A regulation, on the other hand, delineates to each affected entity how to manage compliance with the law.  A good example of a regulation is the REACH regulation, which has a detailed process for substance registration, use, and data sharing.

RoHS restricts — and in some cases bans — the use of certain hazardous substances above a specified amount in the manufacture of electronics.  The key hazardous substances under RoHS are lead, cadmium, mercury, hexavalent chromium, as well as polybrominated biphenyl (PBB) and  polybrominated  diphenyl ether (PBDE) flame retardants.  Part of the RoHS objective is to prevent thousands of tons of banned substances from being improperly disposed of, thus protecting human health as well as the environment.

As of November of 2010, there was an update to RoHS called the 2010 RoHS Recast.  The restriction updates are best depicted in a table:

The product categories effected by RoHS include large household appliances, computer equipment, TVs, lighting, toys and video games, and vending and ATM machines. Two categories – medical devices and equipment and control and monitoring equipment – are currently exempt from RoHS compliance.  More details about effected and RoHS exemptions and categories can be found on the UK RoHS website.

Producers must now prepare documentation to show that their products are compliant before placing them on the market, and, if requested, provide the documentation to the RoHS Enforcement Authority within 28 days. Also, this documentation must be maintained for four years after the product is no longer made available on the market.

The effect of RoHS has extended well beyond the EU. Major electronics manufacturers have adopted changes on a global scale in order to comply with RoHS, regardless of where their products are sold. As a result, companies that supply parts to these manufacturers must also track and maintain accurate information about these components.

1. What is the RoHS – REACH Connection? REACH regulations restrict the use of Substances of Very High Concern (SVHCs) in Europe and the importation of articles containing these substances from outside of Europe. RoHS complements REACH by limiting the amount of hazardous substances that can be used to produce EEE in Europe and defines the proper disposal of EEE waste.

2. Who is exempt from RoHS regulations? Private individuals making purchases from outside the European market are not required to comply with RoHS. Because the first importer of a product to the European market is responsible for complying with the regulations, businesses acquiring products from within Europe are also not required to comply.  Again, specifics about effected and exempt categories can be found on the RoHS website or in last year’s RoHS articles on the Actio Blog.

3. What are the costs and benefits of RoHS? According to the March, 2008 Final Report of the “Study of the RoHS and WEE Directives”, published by the environmental consulting firm Ecolas for the European Commission, RoHS has resulted in a major reduction of hazardous substances found in various products, reaping both environmental and economic benefits. You can view the report here.

Although RoHS presents many benefits, some of the costs associated with RoHS compliance have included R&D and capital costs, averaging 1.9% of annual revenues. For small and medium companies (SMEs), a consultancy called RSJ crunched the data and found the average cost of compliance for SMEs was as high as 5.2% of annual revenues.  That’s quite high.

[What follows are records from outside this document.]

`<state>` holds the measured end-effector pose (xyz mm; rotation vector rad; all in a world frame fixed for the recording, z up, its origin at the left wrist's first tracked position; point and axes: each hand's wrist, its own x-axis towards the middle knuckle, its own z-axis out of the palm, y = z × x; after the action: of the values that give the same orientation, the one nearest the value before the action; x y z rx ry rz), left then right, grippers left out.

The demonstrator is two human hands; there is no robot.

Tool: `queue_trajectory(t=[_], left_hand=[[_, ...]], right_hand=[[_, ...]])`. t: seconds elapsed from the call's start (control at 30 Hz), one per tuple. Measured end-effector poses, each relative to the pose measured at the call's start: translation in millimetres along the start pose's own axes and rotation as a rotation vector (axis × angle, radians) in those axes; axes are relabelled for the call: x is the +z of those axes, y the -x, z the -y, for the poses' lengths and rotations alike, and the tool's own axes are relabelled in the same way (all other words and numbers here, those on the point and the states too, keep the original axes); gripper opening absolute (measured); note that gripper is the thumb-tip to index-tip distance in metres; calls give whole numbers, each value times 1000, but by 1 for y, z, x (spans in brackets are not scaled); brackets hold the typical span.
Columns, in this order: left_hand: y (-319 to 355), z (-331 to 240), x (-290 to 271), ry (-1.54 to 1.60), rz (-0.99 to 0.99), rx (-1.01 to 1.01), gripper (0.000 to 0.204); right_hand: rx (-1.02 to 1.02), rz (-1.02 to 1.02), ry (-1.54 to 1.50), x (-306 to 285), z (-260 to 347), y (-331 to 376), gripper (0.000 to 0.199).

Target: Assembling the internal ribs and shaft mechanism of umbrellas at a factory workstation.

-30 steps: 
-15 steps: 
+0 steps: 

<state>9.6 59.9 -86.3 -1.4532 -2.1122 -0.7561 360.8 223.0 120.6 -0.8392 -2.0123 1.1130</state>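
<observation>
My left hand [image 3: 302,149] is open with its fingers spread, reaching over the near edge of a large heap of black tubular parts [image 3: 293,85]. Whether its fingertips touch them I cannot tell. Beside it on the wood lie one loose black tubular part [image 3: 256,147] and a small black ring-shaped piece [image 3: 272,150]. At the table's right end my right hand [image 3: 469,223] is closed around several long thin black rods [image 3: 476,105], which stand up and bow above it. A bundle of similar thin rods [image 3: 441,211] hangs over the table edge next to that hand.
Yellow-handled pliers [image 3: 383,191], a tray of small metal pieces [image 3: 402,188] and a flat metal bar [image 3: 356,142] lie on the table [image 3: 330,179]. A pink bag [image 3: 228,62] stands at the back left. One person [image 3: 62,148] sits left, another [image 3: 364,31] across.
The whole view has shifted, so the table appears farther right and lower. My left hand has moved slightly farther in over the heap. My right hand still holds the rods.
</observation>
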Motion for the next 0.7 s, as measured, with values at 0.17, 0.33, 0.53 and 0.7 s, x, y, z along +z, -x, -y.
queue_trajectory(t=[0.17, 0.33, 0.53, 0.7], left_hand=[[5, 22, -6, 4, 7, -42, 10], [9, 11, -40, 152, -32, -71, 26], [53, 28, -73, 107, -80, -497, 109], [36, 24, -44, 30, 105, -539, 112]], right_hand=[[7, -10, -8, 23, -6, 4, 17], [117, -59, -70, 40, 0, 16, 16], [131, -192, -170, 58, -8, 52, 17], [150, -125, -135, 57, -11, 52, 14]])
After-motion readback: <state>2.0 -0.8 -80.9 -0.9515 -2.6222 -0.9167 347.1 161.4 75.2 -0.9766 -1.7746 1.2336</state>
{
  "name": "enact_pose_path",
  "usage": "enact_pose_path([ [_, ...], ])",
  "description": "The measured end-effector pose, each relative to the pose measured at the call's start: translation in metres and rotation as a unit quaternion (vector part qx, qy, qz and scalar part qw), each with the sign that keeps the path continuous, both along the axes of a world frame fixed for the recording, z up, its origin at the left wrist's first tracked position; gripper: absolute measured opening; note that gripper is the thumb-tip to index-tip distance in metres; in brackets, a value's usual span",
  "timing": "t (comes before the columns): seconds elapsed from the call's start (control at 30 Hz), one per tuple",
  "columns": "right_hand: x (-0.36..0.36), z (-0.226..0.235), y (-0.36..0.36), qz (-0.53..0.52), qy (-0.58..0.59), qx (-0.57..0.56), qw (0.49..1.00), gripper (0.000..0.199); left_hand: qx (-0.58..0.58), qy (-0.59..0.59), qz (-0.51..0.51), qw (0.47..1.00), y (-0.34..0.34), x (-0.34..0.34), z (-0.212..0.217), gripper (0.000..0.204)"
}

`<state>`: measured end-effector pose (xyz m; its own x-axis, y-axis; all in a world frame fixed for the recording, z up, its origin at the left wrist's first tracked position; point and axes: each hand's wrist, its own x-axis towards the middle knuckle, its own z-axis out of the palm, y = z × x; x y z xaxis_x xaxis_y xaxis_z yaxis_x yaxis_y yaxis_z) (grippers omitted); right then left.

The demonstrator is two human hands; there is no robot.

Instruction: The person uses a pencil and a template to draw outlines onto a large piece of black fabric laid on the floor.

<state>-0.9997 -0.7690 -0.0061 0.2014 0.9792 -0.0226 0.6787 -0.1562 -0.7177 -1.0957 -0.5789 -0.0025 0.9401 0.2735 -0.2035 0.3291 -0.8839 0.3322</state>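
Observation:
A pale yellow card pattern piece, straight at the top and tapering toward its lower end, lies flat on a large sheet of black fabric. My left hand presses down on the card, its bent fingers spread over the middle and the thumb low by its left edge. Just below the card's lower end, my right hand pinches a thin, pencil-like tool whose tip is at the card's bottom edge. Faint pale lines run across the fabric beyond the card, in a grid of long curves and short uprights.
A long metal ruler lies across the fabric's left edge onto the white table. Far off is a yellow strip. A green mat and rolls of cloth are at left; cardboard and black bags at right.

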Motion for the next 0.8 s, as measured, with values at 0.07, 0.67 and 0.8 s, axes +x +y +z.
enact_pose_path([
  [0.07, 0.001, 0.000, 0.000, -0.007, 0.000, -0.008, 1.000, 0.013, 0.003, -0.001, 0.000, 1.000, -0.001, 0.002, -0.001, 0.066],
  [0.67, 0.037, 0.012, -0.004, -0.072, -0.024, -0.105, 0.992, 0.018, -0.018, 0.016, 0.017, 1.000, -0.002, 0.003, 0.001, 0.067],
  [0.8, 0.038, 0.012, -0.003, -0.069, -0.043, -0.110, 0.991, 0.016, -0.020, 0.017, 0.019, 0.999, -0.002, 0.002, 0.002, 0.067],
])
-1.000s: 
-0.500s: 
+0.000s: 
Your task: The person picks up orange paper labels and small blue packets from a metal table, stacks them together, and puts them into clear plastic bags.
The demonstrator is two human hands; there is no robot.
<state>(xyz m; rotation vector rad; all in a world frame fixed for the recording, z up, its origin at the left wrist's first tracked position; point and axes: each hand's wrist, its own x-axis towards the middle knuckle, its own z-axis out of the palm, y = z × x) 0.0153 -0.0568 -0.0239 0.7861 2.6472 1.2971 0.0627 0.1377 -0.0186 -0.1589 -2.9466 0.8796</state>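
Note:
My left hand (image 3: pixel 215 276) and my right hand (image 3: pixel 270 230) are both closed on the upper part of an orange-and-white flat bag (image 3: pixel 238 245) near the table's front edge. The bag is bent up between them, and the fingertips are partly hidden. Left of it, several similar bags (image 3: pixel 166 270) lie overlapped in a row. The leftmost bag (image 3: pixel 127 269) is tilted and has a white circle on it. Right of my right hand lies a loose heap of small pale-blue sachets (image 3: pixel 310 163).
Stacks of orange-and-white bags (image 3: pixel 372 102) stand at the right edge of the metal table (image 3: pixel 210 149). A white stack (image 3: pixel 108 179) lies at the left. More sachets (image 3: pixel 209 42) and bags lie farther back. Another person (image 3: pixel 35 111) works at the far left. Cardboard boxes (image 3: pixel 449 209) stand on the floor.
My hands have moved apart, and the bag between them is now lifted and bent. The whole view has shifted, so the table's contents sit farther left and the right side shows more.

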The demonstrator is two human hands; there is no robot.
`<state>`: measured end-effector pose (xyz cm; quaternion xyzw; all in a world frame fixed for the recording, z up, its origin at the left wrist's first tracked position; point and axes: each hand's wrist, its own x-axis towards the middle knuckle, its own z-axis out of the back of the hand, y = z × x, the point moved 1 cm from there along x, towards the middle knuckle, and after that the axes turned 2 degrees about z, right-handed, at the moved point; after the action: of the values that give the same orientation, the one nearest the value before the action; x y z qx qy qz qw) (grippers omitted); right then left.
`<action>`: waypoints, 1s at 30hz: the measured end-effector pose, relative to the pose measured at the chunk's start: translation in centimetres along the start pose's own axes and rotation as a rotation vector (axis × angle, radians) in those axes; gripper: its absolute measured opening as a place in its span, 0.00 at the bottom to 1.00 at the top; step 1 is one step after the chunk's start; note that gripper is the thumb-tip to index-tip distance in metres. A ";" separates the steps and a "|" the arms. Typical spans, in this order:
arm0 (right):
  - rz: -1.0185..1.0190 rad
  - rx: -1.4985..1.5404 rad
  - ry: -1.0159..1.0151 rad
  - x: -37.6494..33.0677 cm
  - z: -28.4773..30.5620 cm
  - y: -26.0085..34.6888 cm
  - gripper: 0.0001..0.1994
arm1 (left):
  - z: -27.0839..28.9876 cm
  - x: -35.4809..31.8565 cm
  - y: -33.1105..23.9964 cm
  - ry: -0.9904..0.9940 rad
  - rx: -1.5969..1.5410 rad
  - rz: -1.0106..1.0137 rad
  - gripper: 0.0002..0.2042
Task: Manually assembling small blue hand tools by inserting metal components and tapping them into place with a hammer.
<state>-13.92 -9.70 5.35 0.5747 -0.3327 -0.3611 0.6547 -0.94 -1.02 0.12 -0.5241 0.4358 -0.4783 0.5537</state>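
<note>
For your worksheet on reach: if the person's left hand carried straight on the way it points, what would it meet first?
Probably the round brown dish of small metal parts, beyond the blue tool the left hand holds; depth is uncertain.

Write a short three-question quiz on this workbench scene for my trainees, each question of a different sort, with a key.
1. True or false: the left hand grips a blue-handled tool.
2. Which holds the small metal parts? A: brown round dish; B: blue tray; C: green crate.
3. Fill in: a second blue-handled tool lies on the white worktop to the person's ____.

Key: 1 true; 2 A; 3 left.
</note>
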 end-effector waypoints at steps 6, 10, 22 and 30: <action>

Future and ongoing costs are estimated to the European Commission to average 0.4% of annual revenues.  These costs are due, in part, to increased administration and testing for compliance, the use of more expensive lead-free solder, the higher cost to manufacture lead-free components, and the lengthy exemption process.

4. Are there environmental benefits to RoHS? There are measurable environmental benefits to a well-executed and enforced RoHS program. Such environmental benefits include:

•    reduction of lead (Pb) use in products by 82,700 tons in the EU
•    reduction of cadmium (Cd) use in products by 14,200 tons
•    reduction of mercury (Hg) use in products by 9,500 tons due to changes in copiers and fluorescent light bulbs
•    reduction of mercury in waste streams by 6,900 tons

5. What are the big-picture benefits? Much analysis has been done leading to projections on the potential benefits of RoHS on a global scale.  Reports seems to show that primary benefits include:

•    increase of communication across the supply chain serves as a platform for the implementation of REACH and other initiatives
•    less leaching in landfills because WEEE contains less hazardous material
•    the use of lead-free solder increases the incentive to recycle because it contains silver and gold
•    the push for other countries and industries, such as aerospace and IT, to move to cleaner processes and reduced use of hazardous materials.

Which Surface is Best?

RoHS has been in effect since, when, 2006? Pretty close to five years now. It’s been around long enough that there’s even talk of follow-on legislation. All of the PCB fabricators have pretty much figured out how to deal with RoHS. There are Pb-free versions of every PCB finish at this point. But, we still get questions about the best choice of PCB finish.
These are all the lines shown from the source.